Here’s an example of what I mean.

In a recent paper, noted environmental philosopher J. Baird Callicott argues that to achieve socio-economic sustainability in terms consistent with biogeochemical cycles requires that we follow Nature’s lead: “Ecological sustainability,” he writes, “is a matter of adapting human economic systems to and modeling them on the economy of nature in which the globalized human economy is embedded and in relation to which it should stand as microcosm to macrocosm.” Insofar as Nature’s economy runs on solar energy and all of Nature’s elemental substrates—hydrogen, oxygen, carbon, nitrogen, etc.—are recycled, the human economy, he argues, will only be sustainable with respect to Nature if it is a closed loop, powered by solar energy, in which all materials are reabsorbed or dissipated (i.e., there is no non-biodegradable waste). The argument is, mutatis mutandis, a page out of Lucretius.

The cornerstone of Epicurean physics (upon which its ethics were also based) is the belief sprung from empirical demonstration that “nothing comes from nothing or returns to nothing.” Earth’s life cycles, Lucretius argues at DRN 1.146-264, provide ample proof of this postulate. In the language of modern science, what Lucretius describes in this passage is an early adumbration of the Law of the Conservation of Energy as it unfolds in photosynthesis and other biogeochemical systems. But such phenomena are also something ordinary Roman farmers would have seen transpiring every day. Lucretius’ handling of this material thus might be more aptly described with a correspondingly humbler phrase: “The Philosophy of Compost”—a closed-loop system of symbiotic interrelationships between plants and animals where everything is connected and nothing is ultimately lost in the process of organic transfer. Callicott’s idea, it turns out, is ancient.
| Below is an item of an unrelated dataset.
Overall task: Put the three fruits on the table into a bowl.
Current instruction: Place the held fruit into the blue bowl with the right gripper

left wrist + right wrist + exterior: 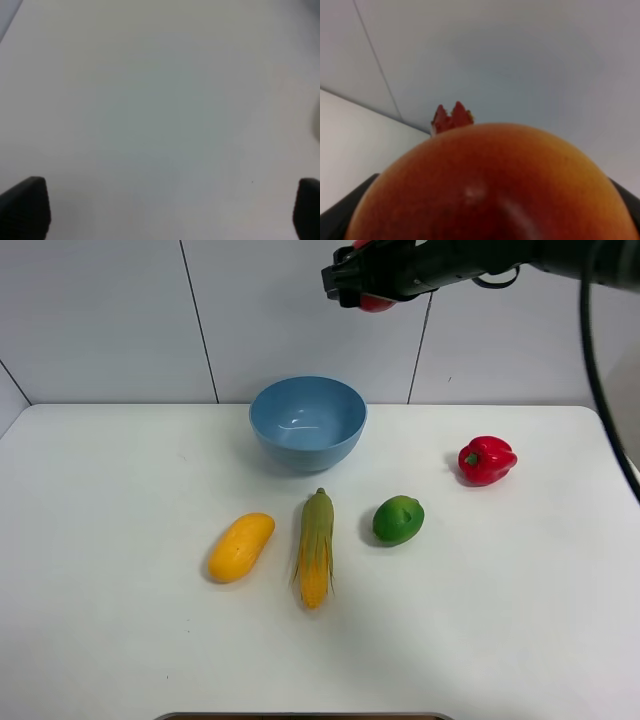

Lucretius’s reasoning throughout the DRN instantiates the Epicurean method of inferring in this way—by analogy—from Nature’s observable processes what the correct human disposition and course of action should be. One might justly call it a kind of “biomimicry” (Benyus 2002). It certainly reflects the kind of sensitivity Latour has in mind. This style of thinking, pre-scientific in and of itself, is still useful and has practical, ethical, and indeed scientific ramifications for us today (see Lloyd 2015; Hofstadter and Sander 2013). We need it, if only to rescue us from our blinkered presentism.